First download the package:

   export GOPATH=${GOPATH:-~/src/go}
   mkdir -p $GOPATH
   go get -d github.com/dgruber/drmaa
   cd $GOPATH/github.com/dgruber/drmaa

Next, we need to compile the code.

For Univa Grid Engine and original SGE:

   source /path/to/grid/engine/installation/default/settings.sh
   ./build.sh
   cd examples/simplesubmit
   go build
   export LD_LIBRARY_PATH=$SGE_ROOT/lib/lx-amd64
   ./simplesubmit

For Son of Grid Engine ("loveshack"):

   source /path/to/grid/engine/installation/default/settings.sh
   ./build.sh --sog
   cd examples/simplesubmit
   go build
   export LD_LIBRARY_PATH=$SGE_ROOT/lib/lx-amd64
   ./simplesubmit

For Torque:

If your Torque drmaa.h header file is not located under /usr/include/torque, you will have to modify the build.sh script before running it.

   ./build.sh --torque
   cd examples/simplesubmit
   go build
   ./simplesubmit

For SLURM:

   ./build.sh --slurm
   cd examples/simplesubmit
   go build
   ./simplesubmit

The example program submits a sleep job into the system and prints out detailed job information as soon as the job is started.

Short Introduction in Go DRMAA

Go DRMAA applications need to open a DRMAA session before the DRMAA calls can be executed. Opening a DRMAA session usually establishes a connection to the cluster scheduler (distributed resource manager). Hence if no more DRMAA calls are made the Exit() method of the session must be executed. This tears down the connection. When an application does not call the Exit() method this can leave a communication handle open on the cluster scheduler side (which can take a while to be removed automatically). It should be always avoided not to call Exit(). In Go the defer statement can be used but remember that the function is not executed when an os.Exit() call is made.

Creating a DRMAA session:

s, err := drmaa.MakeSession()

Usually jobs and job workflows are submitted within DRMAA applications. In order to submit a job first a job template needs to be allocated:

jt, errJT := s.AllocateJobTemplate()
if errJT != nil {
   fmt.Printf("Error during allocating a new job template: %s\n", errJT)
   return
}

Underneath a C job template is allocated which is out-of-scope of the Go system. Hence it must be ensured that the job template is deleted when it is not used anymore. Also here the Go defer statement is useful.

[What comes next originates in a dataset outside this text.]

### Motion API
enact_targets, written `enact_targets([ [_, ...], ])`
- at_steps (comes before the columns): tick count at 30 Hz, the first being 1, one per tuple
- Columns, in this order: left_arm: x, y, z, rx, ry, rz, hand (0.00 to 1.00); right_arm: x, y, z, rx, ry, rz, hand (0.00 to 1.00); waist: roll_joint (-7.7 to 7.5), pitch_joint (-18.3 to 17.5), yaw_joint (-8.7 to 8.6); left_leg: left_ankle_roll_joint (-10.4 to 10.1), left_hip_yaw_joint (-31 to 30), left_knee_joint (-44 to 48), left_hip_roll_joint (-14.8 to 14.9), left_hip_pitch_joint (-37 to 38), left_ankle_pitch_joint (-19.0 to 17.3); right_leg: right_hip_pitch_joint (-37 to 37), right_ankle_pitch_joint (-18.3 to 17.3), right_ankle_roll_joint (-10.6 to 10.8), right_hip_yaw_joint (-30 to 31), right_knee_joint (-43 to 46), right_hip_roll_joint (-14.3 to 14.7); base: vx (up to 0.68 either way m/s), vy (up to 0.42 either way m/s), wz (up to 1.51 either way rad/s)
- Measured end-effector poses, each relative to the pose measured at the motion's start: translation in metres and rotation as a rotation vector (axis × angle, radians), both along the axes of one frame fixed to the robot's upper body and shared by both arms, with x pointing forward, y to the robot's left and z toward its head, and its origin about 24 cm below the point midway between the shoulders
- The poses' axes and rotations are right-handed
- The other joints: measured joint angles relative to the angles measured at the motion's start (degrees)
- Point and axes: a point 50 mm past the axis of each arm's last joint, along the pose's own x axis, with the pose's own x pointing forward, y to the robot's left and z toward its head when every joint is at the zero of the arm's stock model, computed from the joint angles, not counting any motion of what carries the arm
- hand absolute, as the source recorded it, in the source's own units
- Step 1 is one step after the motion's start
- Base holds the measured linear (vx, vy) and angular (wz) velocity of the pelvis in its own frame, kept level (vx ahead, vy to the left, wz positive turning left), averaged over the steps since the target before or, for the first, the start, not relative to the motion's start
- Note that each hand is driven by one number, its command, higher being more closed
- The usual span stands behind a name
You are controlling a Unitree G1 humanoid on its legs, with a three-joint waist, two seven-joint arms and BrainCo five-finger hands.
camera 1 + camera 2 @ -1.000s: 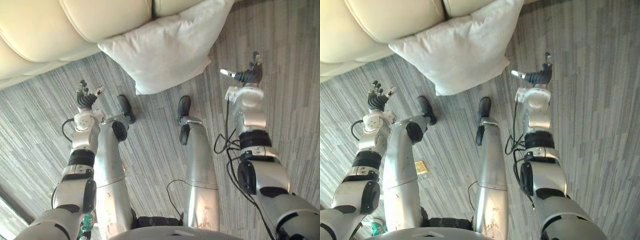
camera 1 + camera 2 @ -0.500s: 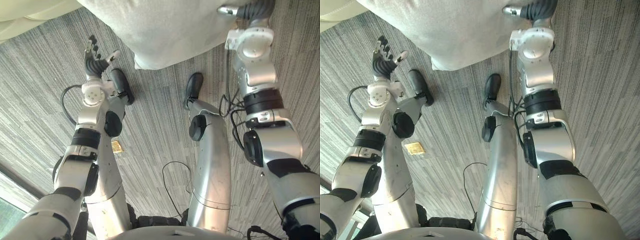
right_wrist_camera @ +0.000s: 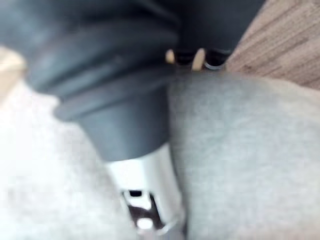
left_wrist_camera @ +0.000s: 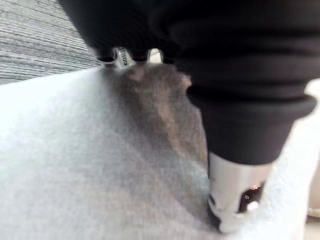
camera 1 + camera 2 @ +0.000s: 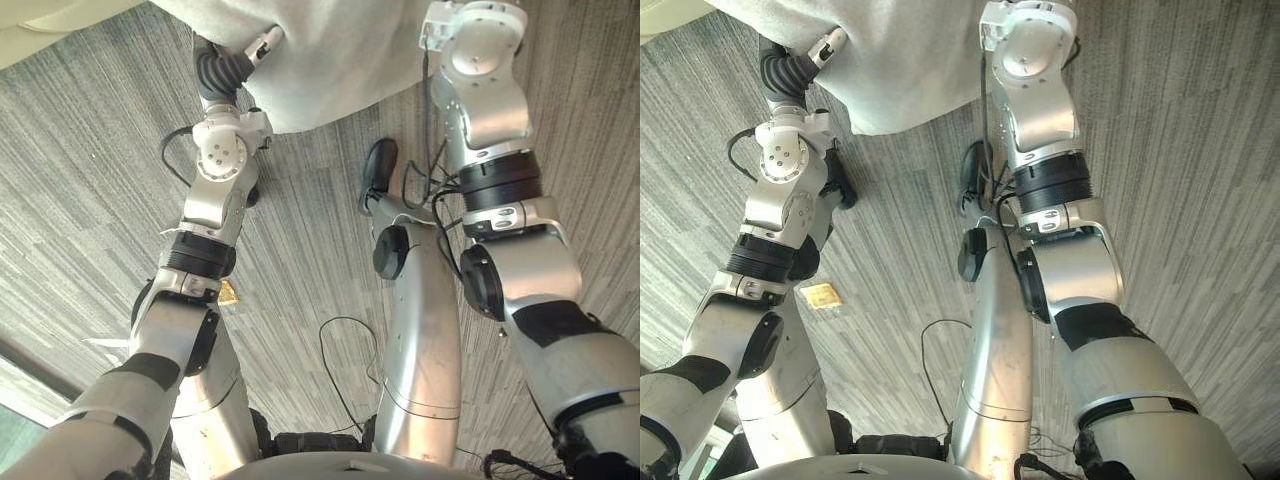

// prevent memory leaks by freeing the allocated C job template at the end
defer s.DeleteJobTemplate(&jt)

The job template contains the specification of the job, like the command to be executed and its parameters. Those can be set by the setter methods of the job.

// set the application to submit
jt.SetRemoteCommand("sleep")
// set the parameter (use SetArgs() when having more parameters)
jt.SetArg("1")

A job can be executed with the session RunJob() method. If the same command should be executed many times, running it as a job array would make sense. In Grid Engine each instance gets a task ID assigned which the job can see in the SGE_TASK_ID environment variable (which is set to unknown for normal jobs). This task ID can be used for finding the right data set the job (array job task) needs to process. Submitting an array job is done with the RunBulkJobs() method.

jobID, errSubmit := s.RunJob(&jt)

// submitting 1000 instances of the same job
jobIDs, errBulkSubmit := s.RunBulkJobs(&jt, 1, 1000, 1)

A job state can also be changed (suspended / resumed / put in hold / deleted):

errTerm := s.TerminateJob(jobID)

The JobInfo data structure contains the runtime information of the job, like exit status or the amount of used resources (memory / IO / etc.). The JobInfo data structure can be get with the Wait() method.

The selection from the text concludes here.